Raw data:
---------------
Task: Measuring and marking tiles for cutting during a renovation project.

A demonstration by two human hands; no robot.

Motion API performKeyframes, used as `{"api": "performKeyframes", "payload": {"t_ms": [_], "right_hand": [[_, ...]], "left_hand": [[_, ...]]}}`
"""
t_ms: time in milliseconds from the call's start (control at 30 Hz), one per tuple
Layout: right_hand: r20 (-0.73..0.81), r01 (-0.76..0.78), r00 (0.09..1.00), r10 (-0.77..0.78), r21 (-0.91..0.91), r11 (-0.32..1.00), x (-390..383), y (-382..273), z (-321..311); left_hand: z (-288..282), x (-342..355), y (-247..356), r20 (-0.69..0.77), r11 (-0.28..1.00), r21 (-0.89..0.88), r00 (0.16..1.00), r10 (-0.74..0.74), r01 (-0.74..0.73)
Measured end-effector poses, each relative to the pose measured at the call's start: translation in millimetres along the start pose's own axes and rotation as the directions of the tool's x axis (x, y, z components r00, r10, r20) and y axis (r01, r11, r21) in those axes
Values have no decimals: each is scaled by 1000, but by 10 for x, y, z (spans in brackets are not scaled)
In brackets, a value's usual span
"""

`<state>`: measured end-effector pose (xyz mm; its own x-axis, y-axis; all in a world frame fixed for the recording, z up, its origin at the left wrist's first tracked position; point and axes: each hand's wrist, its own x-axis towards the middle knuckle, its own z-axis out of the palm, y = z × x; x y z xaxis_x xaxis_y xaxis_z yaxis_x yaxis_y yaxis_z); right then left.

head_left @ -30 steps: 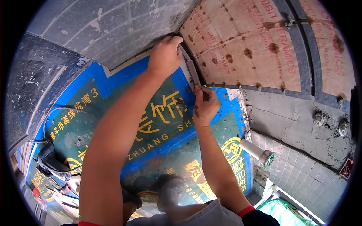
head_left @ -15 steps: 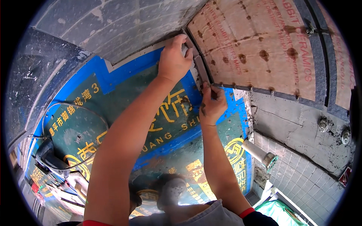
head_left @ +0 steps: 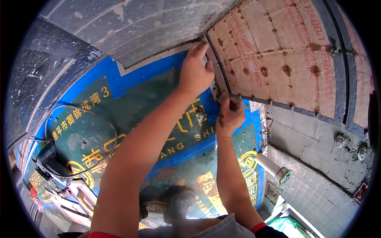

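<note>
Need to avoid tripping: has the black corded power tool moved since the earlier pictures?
No, the tool shows no shift either way against the yellow ring printed on the green floor sheet.

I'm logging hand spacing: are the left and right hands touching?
Apart: the head view shows a gap between left hand and right hand, baring the narrow strip.

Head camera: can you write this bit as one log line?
narrow strip: beside tan panel | left hand: by strip's far end | right hand: at near end | green floor covering: below
</note>
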<state>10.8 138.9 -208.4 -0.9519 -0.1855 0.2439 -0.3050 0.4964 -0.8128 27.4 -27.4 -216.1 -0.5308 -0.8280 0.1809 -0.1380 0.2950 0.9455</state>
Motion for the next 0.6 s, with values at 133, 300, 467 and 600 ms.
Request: {"api": "performKeyframes", "payload": {"t_ms": [133, 300, 467, 600], "right_hand": [[12, -22, 1000, 21, 36, 999, 6, 26, -7], [17, -4, 1000, 3, 6, 1000, 8, 23, -17], [43, -59, 997, 59, 11, 998, 3, -39, -14], [30, -59, 998, 57, 44, 997, 13, -70, -27]], "left_hand": [[21, -23, 33, -24, 997, 52, 998, 53, -52], [17, -8, 75, 54, 983, -139, 992, -115, 121], [3, 12, 22, 90, 959, -182, 975, -205, 219], [43, -1, -15, 58, 992, -69, 993, -99, 103]]}}
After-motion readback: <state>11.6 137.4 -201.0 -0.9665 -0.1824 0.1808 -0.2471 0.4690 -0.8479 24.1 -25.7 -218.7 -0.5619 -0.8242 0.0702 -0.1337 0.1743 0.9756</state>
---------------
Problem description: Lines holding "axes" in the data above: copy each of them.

Solution for this task:
Measured end-effector poses, each relative to the pose measured at the call's start: translation in millimetres along the start pose's own axes and rotation as the directions of the tool's x axis (x, y, z components r00, r10, r20) and y axis (r01, r11, r21) in those axes
`<state>`: measured end-effector pose (xyz mm; its own x-axis, y-axis; all in a world frame fixed for the recording, z up, its origin at the left wrist's first tracked position; point and axes: each hand's wrist, its own x-axis towards the middle knuckle, its own z-axis out of the palm, y = z × x; x y z xaxis_x xaxis_y xaxis_z yaxis_x yaxis_y yaxis_z); right then left.

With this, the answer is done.